- **Data block**
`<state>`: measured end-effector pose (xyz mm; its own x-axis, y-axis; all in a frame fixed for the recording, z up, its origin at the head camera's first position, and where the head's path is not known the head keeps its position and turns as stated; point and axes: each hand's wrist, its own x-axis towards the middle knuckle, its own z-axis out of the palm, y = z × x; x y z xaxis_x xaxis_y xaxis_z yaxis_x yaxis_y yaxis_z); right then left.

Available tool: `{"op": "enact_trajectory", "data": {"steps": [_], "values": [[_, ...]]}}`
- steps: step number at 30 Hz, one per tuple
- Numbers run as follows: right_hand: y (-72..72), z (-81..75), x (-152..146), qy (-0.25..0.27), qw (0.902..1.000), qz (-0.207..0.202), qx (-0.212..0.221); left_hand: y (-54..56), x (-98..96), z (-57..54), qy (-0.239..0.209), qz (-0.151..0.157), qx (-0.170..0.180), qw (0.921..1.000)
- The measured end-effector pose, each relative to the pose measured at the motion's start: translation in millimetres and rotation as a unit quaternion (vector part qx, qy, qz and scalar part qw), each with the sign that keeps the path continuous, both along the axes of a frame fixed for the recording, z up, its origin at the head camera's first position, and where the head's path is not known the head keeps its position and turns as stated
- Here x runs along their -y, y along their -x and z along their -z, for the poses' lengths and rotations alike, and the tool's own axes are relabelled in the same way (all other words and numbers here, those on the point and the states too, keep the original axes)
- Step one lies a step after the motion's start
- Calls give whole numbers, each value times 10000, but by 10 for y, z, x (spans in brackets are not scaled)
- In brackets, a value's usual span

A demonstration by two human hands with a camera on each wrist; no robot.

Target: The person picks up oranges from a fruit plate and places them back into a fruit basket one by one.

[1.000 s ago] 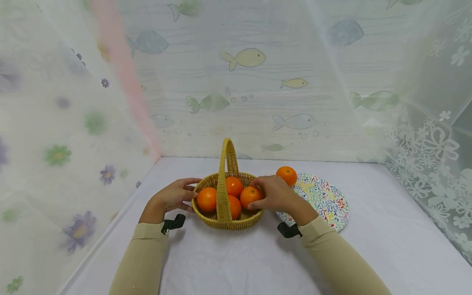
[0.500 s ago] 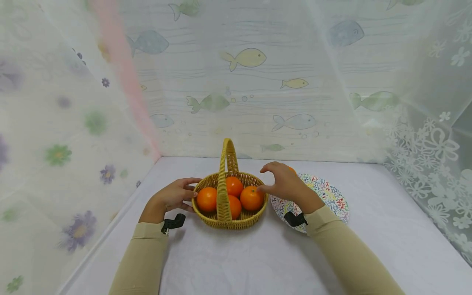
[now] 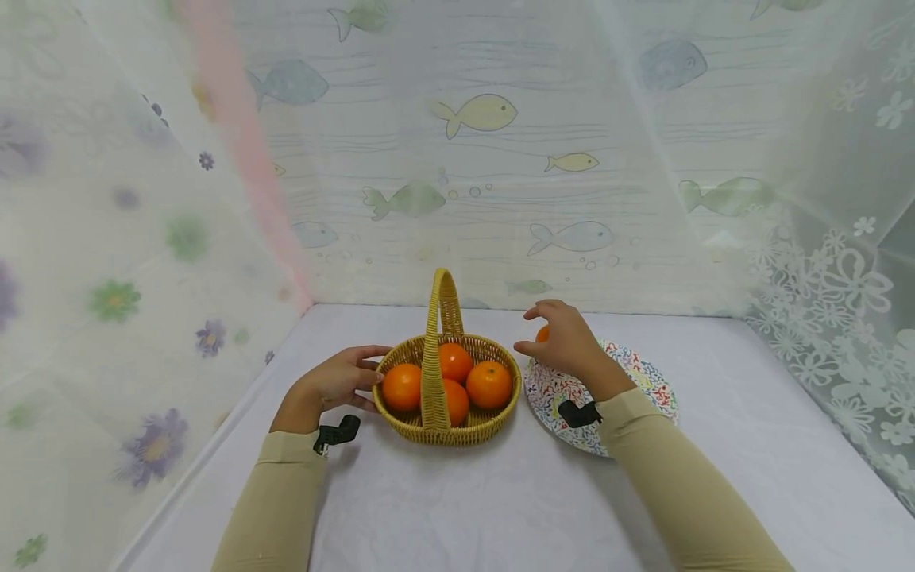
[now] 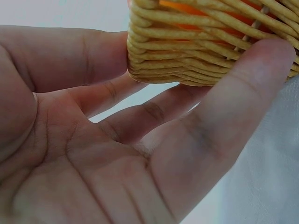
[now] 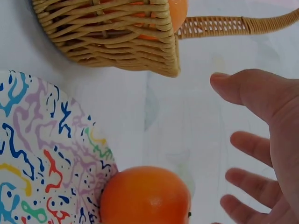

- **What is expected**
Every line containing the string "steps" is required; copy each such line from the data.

- **Solution below**
Available tool: `{"op": "enact_trajectory", "data": {"steps": [_], "values": [[_, ...]]}}`
- steps: step number at 30 Hz, one per tuple

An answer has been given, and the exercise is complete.